His apartment in Hell's Kitchen mirrored his mind: cluttered, organized chaos, where every item had its place and purpose. The neighborhood, once gritty and unforgiving, had softened over the years, but Leonard remained unchanged—a relic of a bygone era.​

On this particular evening, as the sun dipped below the horizon, Leonard sat hunched over his microfilm reader. The soft whirring of the machine was a comforting lullaby, a constant in an ever-changing world. He fed the film through the reader, eyes narrowing as the headlines from decades past flickered before him.​

But something was amiss.​

He paused, scrolling back to a headline that shouldn't exist:​

"Terror Strikes Twin Towers: Thousands Feared Dead"

The date read: September 11, 1998.

He blinked. Scrolled again. Checked the date twice, then three times.

It wasn’t a formatting error. The issue layout matched the Chronicle's standard edition from that period. The byline belonged to a reporter he remembered fondly, long dead from cancer. There was even an image: one of the towers collapsing, grainy and gray.

Leonard gripped the edge of the table.

In 2001, he had been in Midtown, standing outside the Chronicle building when the sky tore open. The smoke, the dust, the smell. That was real. He knew it. And yet—this version claimed it happened three years earlier. A full article. A timeline. Quotes from witnesses, fire chiefs, mayoral statements. All of it.

He rubbed his eyes and walked a slow circle around his apartment, mumbling to himself. His place—cramped, cluttered, quiet—offered no explanation. Just towers of yellowing clippings, shelves of labeled microfilm, file folders stretching back to the Ford administration.

He searched for surrounding stories, the days before and after the 1998 article. Nothing unusual. No corrections. No retractions. But the more he looked, the more inconsistencies revealed themselves: a bombing in Jerusalem that he remembered as 2003 appeared dated 1996. A subway derailment he could’ve sworn happened in 1989 was now listed in 1991.

He sat down. Stood up again. Paced.

At the New York Chronicle, he was the man who caught the details before they became disasters. Misplaced datelines, inverted headlines, captions that didn't match their photographs—Leonard spotted them all. In the newsroom, he was half archivist, half oracle, with a memory so precise his editors trusted him over the masthead.

“You don’t miss a thing, Greaves,” his managing editor once told him, clapping a hand on his shoulder. “You’re the last line of defense between the truth and a typo.”

But nothing in his decades of work had prepared him for this.

In an act of desperate logic, Leonard turned to the 1993 World Trade Center bombing—the first attack. He remembered it clearly. Six people dead, a truck bomb in the garage. He had clipped and archived those stories himself.

He checked the reels.

Nothing.

Not a mention. Not a headline. Not even a weather report for that week. The gap was silent, like someone had cut it clean out of the record.

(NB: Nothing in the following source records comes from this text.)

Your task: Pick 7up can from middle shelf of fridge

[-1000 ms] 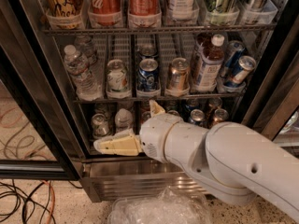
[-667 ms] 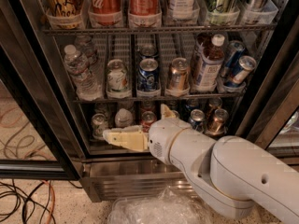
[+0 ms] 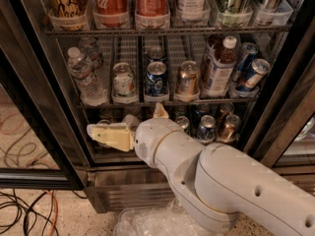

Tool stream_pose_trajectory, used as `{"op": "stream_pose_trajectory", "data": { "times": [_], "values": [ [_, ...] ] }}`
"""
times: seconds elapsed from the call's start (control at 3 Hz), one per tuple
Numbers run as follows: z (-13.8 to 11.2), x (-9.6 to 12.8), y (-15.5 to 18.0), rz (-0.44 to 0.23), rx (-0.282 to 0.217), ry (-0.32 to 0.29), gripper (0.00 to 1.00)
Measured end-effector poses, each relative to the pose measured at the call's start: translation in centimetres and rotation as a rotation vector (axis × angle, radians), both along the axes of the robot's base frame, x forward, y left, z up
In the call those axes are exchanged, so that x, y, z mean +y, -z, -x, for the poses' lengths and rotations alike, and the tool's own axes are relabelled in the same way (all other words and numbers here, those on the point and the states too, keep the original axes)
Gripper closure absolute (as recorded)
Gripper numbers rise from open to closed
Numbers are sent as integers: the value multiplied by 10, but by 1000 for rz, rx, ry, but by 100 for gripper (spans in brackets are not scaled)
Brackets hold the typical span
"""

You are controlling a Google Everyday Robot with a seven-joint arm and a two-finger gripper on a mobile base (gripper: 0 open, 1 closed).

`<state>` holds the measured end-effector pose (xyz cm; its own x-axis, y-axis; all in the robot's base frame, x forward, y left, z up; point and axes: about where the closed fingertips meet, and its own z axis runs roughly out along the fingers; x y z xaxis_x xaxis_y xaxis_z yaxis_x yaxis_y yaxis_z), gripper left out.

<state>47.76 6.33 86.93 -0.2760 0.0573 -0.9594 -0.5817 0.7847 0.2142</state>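
Observation:
The 7up can, whitish with a green logo, stands upright on the middle shelf of the fridge, second lane from the left. My gripper is below and in front of it, at the level of the bottom rack, not touching it. One cream finger points left and the other points up at the shelf's front edge. The jaws stand apart and hold nothing. My white arm hides part of the bottom rack.
A water bottle stands left of the 7up can and a blue can right of it. Further right are a bronze can, a white-labelled bottle and tilted blue cans. Cables lie on the floor, crumpled clear plastic below.
My gripper has risen a little toward the front edge of the middle shelf. The cans and bottles have not moved.

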Motion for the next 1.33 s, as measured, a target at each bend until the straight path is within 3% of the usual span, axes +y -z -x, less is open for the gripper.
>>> {"op": "stream_pose_trajectory", "data": {
  "times": [1.0,1.33],
  "values": [
    [-26,20,-12,-40,-62,119,0],
    [-43,52,-4,-6,-86,140,0]
  ]
}}
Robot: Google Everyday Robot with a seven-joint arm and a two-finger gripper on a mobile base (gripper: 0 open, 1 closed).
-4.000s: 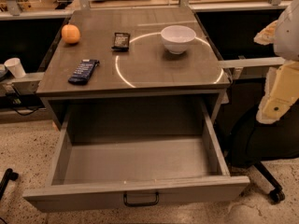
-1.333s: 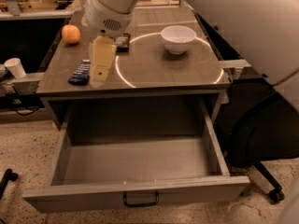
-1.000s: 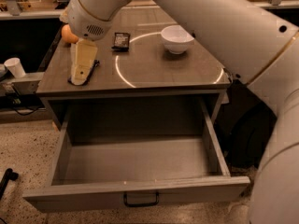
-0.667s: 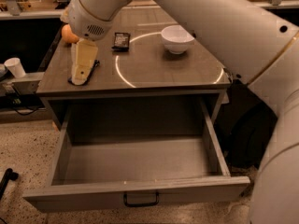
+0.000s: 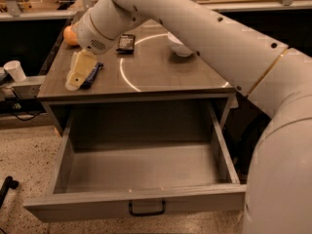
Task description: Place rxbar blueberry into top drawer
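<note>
Hand (image 5: 77, 78) is now lowered against rxbar blueberry (image 5: 93, 74), near the desk's (image 5: 161, 77) front-left corner; grip state cannot be told. Bar is best pinched across its width, lifted clear, before transfer to open top drawer (image 5: 97, 201).

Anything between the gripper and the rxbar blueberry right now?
Nothing: the camera view shows the gripper directly beside the rxbar blueberry, overlapping its left edge.

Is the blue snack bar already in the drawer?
No, the rxbar blueberry lies on the tabletop by the pincer, and the top drawer holds nothing.
</note>
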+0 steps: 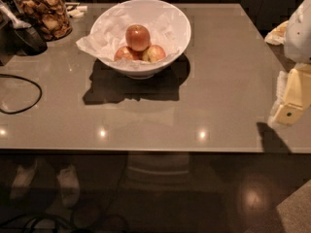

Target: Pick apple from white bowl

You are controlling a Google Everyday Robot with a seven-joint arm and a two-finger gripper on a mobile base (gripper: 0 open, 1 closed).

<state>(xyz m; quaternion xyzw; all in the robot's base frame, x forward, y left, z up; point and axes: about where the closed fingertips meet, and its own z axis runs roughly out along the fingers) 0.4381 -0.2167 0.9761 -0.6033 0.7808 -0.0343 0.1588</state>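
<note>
The round red-orange apple [138,37] is sitting atop 2 paler apples [154,53] in the glossy, paper-lined white bowl [183,33]. The tool [290,103] is hovering by the smooth desk's [218,76] right edge; I cannot tell its opening.

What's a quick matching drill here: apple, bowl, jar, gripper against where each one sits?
Things:
1 apple
2 bowl
3 jar
4 gripper

Places:
A at the right edge of the table
B back left corner
C topmost in the bowl
D back of the table, near the middle

Pairs: 1-C, 2-D, 3-B, 4-A
</note>
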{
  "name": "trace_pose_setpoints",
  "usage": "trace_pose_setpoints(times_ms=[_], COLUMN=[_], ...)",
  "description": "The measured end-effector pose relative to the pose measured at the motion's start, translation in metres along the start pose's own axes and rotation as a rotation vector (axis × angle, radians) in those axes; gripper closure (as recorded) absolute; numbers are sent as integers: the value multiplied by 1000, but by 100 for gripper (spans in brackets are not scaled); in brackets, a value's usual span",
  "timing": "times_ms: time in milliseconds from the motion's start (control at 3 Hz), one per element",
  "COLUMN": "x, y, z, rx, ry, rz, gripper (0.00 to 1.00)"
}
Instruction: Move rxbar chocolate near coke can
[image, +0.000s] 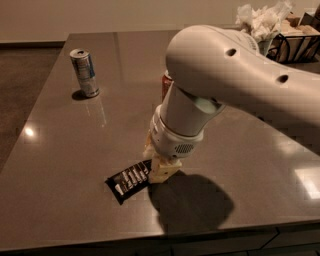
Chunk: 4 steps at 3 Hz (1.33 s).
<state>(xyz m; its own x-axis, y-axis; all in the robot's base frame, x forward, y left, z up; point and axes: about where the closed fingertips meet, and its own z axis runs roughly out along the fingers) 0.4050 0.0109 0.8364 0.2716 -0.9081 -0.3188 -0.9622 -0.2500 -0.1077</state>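
Observation:
The rxbar chocolate (128, 181) is a flat black wrapper with white lettering, lying on the grey table near the front edge. My gripper (161, 170) hangs straight down from the big white arm and sits over the bar's right end, low at the table surface. The coke can (166, 85) is red with a silver top; only a sliver of it shows behind the arm, farther back on the table.
A slim silver and blue can (84, 73) stands at the back left of the table (60, 150). A black wire basket with crumpled white paper (280, 30) sits at the back right. The table's front edge runs just below the bar.

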Motion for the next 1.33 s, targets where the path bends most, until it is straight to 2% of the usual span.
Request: trace_pose_setpoints(times_ms=[333, 667, 1000, 1333], x=[8, 31, 53, 71], y=[-10, -29, -52, -71], z=[-9, -26, -43, -51], rx=[14, 64, 122, 165], ry=[9, 31, 57, 80], rz=[58, 176, 282, 351], gripper=[96, 100, 100, 100])
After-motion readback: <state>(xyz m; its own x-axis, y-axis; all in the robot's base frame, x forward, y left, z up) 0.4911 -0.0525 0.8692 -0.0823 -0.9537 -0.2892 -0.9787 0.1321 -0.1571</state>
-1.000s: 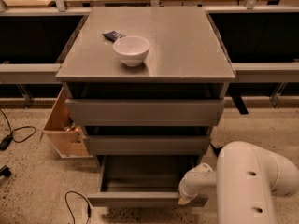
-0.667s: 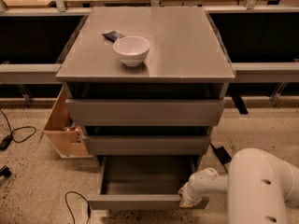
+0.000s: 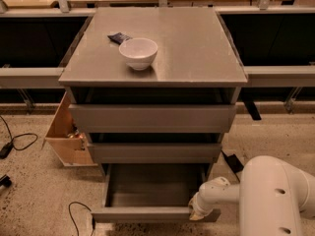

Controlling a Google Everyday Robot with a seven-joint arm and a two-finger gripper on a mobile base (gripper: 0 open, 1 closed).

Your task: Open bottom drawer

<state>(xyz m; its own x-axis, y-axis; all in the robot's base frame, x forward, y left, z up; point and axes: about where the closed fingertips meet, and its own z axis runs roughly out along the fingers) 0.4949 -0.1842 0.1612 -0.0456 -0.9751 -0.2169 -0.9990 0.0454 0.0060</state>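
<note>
- At the far left, a light wooden box [image 3: 63, 132] of pale raw board with square corners sits just beside the grey cabinet.
- On the table [image 3: 197, 48], a smooth matte grey slab, sits a glossy round white bowl [image 3: 139, 52]. A small dark packet [image 3: 119, 37] lies just behind it.
- The bottom drawer [image 3: 152, 188], lowest of three, stands well out of the cabinet with its shallow grey tray open to view. We judge the task done or nearly so, with at most a little travel left.
- Its front is plain, matte and handle-less, and the two upper drawers [image 3: 152, 118] look shut.
- The tool [image 3: 198, 212] sits at the right end of that drawer front, touching or just beside it. We cannot tell whether it is open or closed.
- To the right, the arm [image 3: 275, 195] has a smooth, rounded white shell.
</note>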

Then the lights in his grim little apartment flickered.

He froze.

A moment passed. The generator he’d installed—buried somewhere under old stereo boxes and city permits—hadn’t kicked in. Not yet.

And then the apartment fell into darkness.

Leonard cursed and fumbled for a flashlight. He couldn’t find it. The backup batteries were gone, the drawer empty. He moved through the dark like a man underwater, bumping into his own archives.

Outside, he heard a door creak open—soft footsteps in the hallway.

“Anyone there? What happened to the lights?”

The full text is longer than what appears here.